懇親会で、佐賀県のお酒や料理などを楽しむ出席者ら=佐賀市の旧古賀銀行

 佐賀市は、市内にある歴史的建造物を学会の懇親会などのイベント会場に活用して特別感を演出する「ユニークベニュー」の取り組みを始めた。歴史や文化を体感できる建物を有効的に活用し、周辺への経済効果や観光誘致につなげる狙い。市重要文化財・旧古賀銀行を皮切りに利用施設を広げていく。

 11月中旬の夕方、佐賀市柳町の旧古賀銀行。糸状菌分子生物学研究会の会合を終えた関係者や学生ら約160人が集い、佐賀の地酒や食材を使った料理を味わいながら親睦を深めた。従来はホテルや大学内の食堂を利用していたが、佐賀市の勧誘に応じ、旧古賀銀行を初めて利用した。

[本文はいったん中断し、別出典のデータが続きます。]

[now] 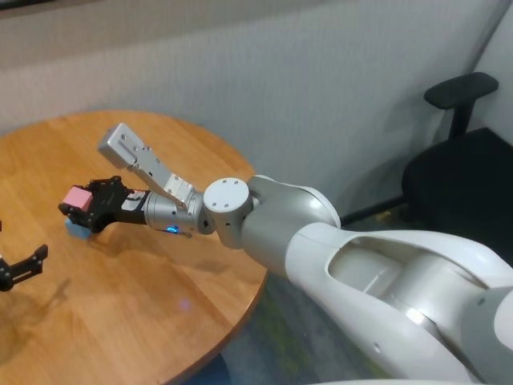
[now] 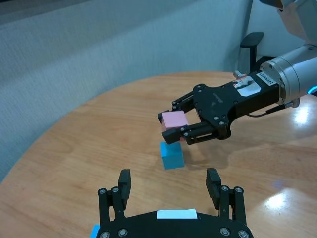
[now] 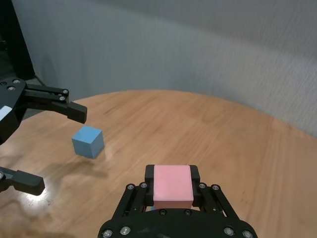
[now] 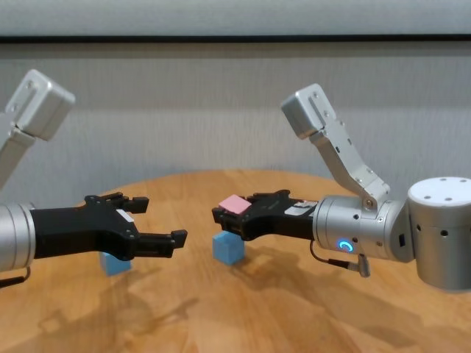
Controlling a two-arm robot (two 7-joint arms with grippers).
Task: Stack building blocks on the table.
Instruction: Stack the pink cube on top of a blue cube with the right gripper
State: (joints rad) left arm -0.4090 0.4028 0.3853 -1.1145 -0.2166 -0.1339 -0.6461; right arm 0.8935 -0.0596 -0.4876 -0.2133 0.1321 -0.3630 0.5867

 旧古賀銀行は1996年に改修工事が完了、2004年には民間業者が運営するレストラン&カフェ「浪漫座」がオープンした。コンサートなどイベントに利用されており、活用しやすい環境にあった。

 懇親会に参加した東京農工大大学院2年の齊藤大幹さん(24)は「レトロな雰囲気があって居心地がいい。晩さん会みたいで会話が弾む」と満足げ。懇親会の演出を手伝った佐賀大農学部の小林元太教授は(53)は「歴史のある建物でいい会場。若い人などがフランクに話せる場になっている」と評価した。

 市観光振興課は「せっかく佐賀に来たのなら、佐賀らしいものを見たり経験してほしい。普段見る機会がないような文化財を活用して学会を演出し、佐賀を印象付けられれば」と他の施設での利用促進にも意欲を見せている。